Entries taken from a collection:
※ ※ ※
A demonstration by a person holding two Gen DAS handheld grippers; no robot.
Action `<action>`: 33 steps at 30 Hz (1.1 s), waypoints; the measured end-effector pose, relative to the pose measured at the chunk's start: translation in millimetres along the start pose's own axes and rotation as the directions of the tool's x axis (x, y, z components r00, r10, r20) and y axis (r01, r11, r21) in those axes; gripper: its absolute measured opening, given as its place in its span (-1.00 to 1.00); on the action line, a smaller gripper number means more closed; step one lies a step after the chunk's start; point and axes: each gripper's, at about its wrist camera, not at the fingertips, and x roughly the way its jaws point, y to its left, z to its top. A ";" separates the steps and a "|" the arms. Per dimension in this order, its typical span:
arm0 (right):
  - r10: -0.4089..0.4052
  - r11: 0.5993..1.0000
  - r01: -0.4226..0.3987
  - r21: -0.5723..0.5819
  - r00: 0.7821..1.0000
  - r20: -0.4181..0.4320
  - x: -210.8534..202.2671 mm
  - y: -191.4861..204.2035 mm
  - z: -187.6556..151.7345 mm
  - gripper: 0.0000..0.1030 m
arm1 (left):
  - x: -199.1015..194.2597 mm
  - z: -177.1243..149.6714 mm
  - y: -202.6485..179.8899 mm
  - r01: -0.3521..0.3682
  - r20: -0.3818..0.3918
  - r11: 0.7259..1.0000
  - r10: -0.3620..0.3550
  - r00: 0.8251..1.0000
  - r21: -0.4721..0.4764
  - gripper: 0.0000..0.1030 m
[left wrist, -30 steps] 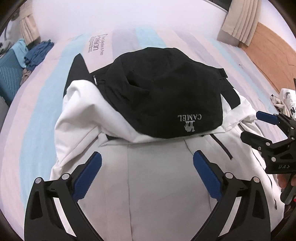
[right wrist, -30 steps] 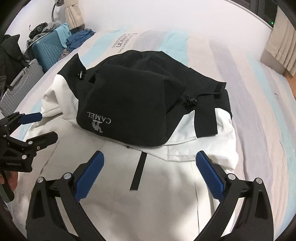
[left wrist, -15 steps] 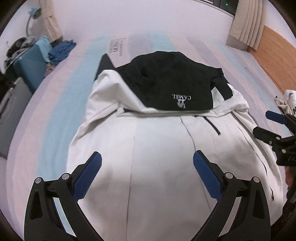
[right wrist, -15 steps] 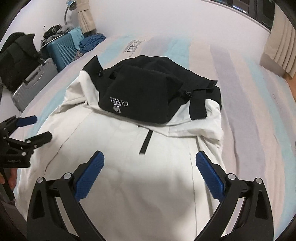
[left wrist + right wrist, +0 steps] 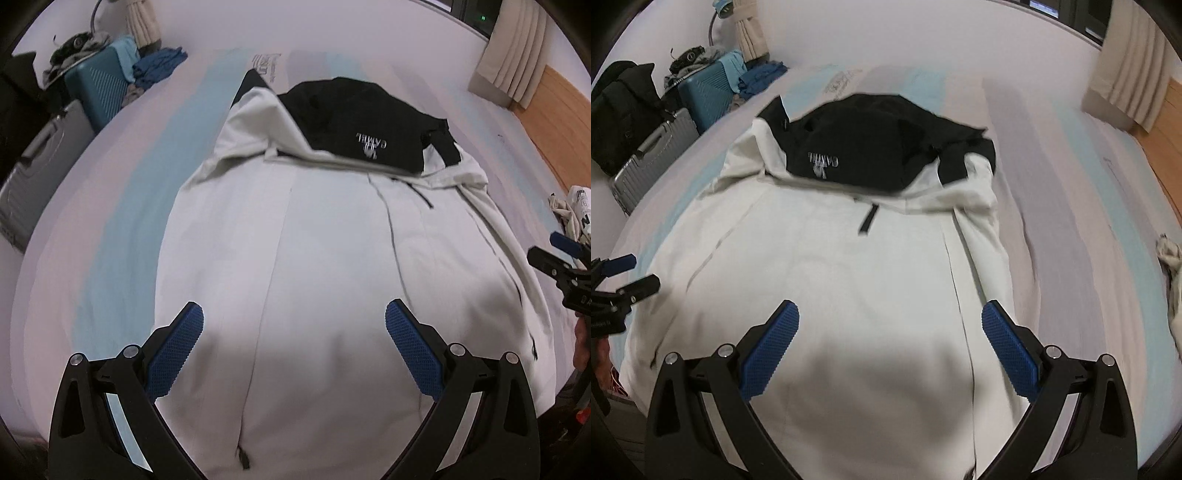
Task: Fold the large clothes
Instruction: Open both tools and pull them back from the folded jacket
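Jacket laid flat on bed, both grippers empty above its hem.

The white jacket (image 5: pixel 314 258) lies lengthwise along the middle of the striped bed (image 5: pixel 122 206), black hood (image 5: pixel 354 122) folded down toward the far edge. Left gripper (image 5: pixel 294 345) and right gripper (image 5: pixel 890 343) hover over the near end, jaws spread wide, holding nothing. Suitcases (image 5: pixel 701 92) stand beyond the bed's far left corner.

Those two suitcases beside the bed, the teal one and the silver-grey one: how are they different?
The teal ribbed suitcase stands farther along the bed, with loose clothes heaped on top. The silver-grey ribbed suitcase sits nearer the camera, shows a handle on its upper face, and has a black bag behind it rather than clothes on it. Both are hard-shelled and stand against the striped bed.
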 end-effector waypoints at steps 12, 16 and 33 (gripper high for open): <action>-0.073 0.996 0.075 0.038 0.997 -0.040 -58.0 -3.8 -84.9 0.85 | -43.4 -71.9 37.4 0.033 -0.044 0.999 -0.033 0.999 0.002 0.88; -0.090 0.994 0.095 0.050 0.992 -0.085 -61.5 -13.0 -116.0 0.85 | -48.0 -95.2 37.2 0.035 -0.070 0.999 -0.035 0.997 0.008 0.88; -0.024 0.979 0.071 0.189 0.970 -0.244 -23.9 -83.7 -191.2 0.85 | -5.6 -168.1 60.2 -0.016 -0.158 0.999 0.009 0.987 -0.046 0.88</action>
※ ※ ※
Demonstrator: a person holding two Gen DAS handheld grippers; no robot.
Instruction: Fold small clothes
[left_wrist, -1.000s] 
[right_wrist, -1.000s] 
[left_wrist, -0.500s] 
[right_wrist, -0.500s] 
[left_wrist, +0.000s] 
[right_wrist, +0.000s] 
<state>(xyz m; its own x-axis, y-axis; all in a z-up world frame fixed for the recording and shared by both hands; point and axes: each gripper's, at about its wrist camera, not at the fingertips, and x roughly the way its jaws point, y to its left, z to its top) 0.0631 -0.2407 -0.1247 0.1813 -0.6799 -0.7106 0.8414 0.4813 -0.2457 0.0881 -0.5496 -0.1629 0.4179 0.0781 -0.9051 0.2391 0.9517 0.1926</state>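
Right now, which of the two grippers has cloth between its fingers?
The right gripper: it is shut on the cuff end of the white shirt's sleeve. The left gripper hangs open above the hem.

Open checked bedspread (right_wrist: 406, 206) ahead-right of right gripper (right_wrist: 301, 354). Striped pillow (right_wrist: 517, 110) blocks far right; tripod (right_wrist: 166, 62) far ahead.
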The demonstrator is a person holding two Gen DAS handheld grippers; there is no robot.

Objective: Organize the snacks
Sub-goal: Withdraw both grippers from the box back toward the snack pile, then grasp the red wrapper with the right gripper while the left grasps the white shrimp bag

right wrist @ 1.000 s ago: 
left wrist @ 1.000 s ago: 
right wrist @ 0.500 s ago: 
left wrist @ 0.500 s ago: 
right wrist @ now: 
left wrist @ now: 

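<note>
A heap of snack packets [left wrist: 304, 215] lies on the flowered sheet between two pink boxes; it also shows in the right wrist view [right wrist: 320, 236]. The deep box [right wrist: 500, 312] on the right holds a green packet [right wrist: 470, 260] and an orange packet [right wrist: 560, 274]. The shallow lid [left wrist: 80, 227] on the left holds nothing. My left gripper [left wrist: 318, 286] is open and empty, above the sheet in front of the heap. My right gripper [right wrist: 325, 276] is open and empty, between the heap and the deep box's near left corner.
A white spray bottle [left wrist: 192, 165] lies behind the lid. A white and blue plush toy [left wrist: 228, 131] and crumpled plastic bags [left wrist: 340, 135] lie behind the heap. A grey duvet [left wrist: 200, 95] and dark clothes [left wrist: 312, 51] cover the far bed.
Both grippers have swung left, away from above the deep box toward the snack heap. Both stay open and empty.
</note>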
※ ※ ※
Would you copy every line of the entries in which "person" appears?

Problem solution:
A demonstration by a person holding two Gen DAS handheld grippers; no robot.
Demonstrator: a person holding two Gen DAS handheld grippers; no robot.
The demonstrator is a person holding two Gen DAS handheld grippers; there is no robot.

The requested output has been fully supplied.